Steve and Veronica spend their time wiring and re-wiring, building complicated electronic systems, reprogramming interfaces, and generally cleaning up the mess. The Cook's head is permanently detached, since there is one microscopic and vital component missing that no one can find a replacement for. It's okay, though, since Jazelle too can cook. She has a much more limited repertoire, but she cooks with passion.

And such passion she has. Her gazes towards Doc intensify with passing days, but she conceals it with vitrol towards everyone and everything. Doc is careful not to allow her to corner him for fear she might simply mutilate him with lust. Everyone but Thunderhorse, who is blindly in love, is irritated with her if not somewhat frightened. But she cooks a hell of a meal.

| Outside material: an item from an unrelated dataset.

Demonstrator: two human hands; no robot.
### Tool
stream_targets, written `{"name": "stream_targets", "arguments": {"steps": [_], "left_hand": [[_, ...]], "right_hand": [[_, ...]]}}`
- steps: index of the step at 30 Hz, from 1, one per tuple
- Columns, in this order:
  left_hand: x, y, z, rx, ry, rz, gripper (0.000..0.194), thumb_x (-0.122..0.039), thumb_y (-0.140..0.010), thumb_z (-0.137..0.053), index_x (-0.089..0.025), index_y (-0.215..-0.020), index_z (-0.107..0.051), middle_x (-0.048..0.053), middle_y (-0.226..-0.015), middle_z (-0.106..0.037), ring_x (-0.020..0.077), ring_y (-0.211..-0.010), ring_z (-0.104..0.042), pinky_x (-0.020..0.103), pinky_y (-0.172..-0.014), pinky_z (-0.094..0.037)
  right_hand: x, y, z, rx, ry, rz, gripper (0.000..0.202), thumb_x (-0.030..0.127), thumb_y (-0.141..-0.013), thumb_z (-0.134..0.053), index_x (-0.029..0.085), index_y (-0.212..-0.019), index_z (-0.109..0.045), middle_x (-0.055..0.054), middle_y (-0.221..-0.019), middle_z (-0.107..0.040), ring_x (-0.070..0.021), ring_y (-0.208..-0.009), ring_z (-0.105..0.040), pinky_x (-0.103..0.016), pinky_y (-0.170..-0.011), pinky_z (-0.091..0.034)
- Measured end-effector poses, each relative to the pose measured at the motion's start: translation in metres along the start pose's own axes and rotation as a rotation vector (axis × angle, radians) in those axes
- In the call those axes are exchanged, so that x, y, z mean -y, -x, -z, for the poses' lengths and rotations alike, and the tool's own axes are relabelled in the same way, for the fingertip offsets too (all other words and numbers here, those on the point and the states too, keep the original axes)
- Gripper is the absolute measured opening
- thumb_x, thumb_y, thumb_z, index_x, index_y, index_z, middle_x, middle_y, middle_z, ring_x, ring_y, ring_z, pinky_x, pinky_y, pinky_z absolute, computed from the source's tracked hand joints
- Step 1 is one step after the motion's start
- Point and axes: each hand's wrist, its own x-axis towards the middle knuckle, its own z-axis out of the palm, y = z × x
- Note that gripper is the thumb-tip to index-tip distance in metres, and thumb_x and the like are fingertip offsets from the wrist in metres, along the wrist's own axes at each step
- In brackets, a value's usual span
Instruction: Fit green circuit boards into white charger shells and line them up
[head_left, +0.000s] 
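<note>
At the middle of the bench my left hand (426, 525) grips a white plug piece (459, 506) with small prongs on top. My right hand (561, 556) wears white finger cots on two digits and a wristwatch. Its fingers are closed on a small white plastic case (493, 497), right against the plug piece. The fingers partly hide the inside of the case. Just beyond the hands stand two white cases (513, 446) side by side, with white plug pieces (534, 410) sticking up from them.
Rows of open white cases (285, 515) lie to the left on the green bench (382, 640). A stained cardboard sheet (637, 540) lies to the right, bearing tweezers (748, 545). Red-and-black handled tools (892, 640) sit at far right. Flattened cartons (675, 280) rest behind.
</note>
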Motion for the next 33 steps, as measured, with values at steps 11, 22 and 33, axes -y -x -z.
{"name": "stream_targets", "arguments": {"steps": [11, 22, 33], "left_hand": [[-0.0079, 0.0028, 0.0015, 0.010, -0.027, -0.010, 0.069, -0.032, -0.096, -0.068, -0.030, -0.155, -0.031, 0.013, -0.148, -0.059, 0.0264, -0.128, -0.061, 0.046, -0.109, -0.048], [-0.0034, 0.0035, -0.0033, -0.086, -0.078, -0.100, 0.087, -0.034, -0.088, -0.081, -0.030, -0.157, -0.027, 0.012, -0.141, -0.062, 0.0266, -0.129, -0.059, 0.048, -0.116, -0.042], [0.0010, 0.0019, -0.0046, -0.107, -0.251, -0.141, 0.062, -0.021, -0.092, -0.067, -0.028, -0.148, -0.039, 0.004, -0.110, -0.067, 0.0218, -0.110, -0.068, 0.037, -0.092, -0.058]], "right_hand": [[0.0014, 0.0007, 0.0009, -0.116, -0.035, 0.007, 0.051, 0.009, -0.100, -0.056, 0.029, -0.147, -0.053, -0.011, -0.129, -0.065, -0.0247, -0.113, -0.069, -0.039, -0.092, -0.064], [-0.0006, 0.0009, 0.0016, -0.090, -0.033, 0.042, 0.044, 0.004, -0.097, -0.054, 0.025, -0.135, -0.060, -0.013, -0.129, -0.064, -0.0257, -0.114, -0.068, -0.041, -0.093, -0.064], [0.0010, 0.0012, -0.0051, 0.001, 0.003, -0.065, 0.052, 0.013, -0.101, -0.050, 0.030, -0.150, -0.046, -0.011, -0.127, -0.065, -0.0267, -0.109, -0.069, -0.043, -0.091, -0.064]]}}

Veronica and she nearly came to blows one day. A snide remark about the lack of work ethic on the ship quickly devolved into rude comments on personal hygiene, which then spiraled further into derogatory accusations concerning breeding, in both the familial and habitual senses. Jazelle became frustrated by her inability to use her extrovertant willpower on the android, and Veronica was similarly frustrated by her moral inability to squish the human's skull with her bare hands. Thus Veronica permanently excused herself from the dinner table, and Jazelle permanently excused herself from happy hour.

Since Thunderhorse was practically chained to Jazelle by his own member, he too was absent from happy hour, which made the occasion much more quiet, sullen, and slightly dull. But such is life on a space ship. Mark, having no one to compete with at his usual level of drinking, began to curb his appetite for hard liquor in order to keep up in conversation with Veronica, Doc, and Steve.

"So, those guys who chased us into the asteroid field? They were time cops, weren't they?" Doc asks Steve pointedly.

"What makes you say that?"

"Veronica showed me the message they were trying to implant in our computers. It said, 'Halt immediately. We are the Time Police.'"

"It was dangerous to watch that. It could've melted your brain."

"Veronica saw it first. Then she showed it to me when she knew it was safe. But you knew what was going on the whole time, didn't you?"

"Yes."

"Have they come after you before?"

"Yes."

"What will they do if they catch us?"

"I don't know, for sure. I think there's a trial by jury where we're instantly convicted retrospectively, and then either executed or exiled."

"Exiled where?"

"When, more likely. The far future, maybe? Somewhere we can't step on any butterflies."

"How can they tell if we're changing the time-line? If we've changed it isn't it a permanent part of history in the future?"

"Remember how the Q-Net articles from the future were fluctuating so wildly because the outcome isn't yet decided for this time-line? Well, the further in the future you go, the more wild those fluctuations swing. By studying the variances, you can calculate how far back and how significant an event a change is. When someone goes back in time, the fluctuations begin to change. If the Time Police think it's a big enough event, they come back and try to stop it. But if they're too late, like they were for us, their past is altered and, yes, it is a permanent part of their history. "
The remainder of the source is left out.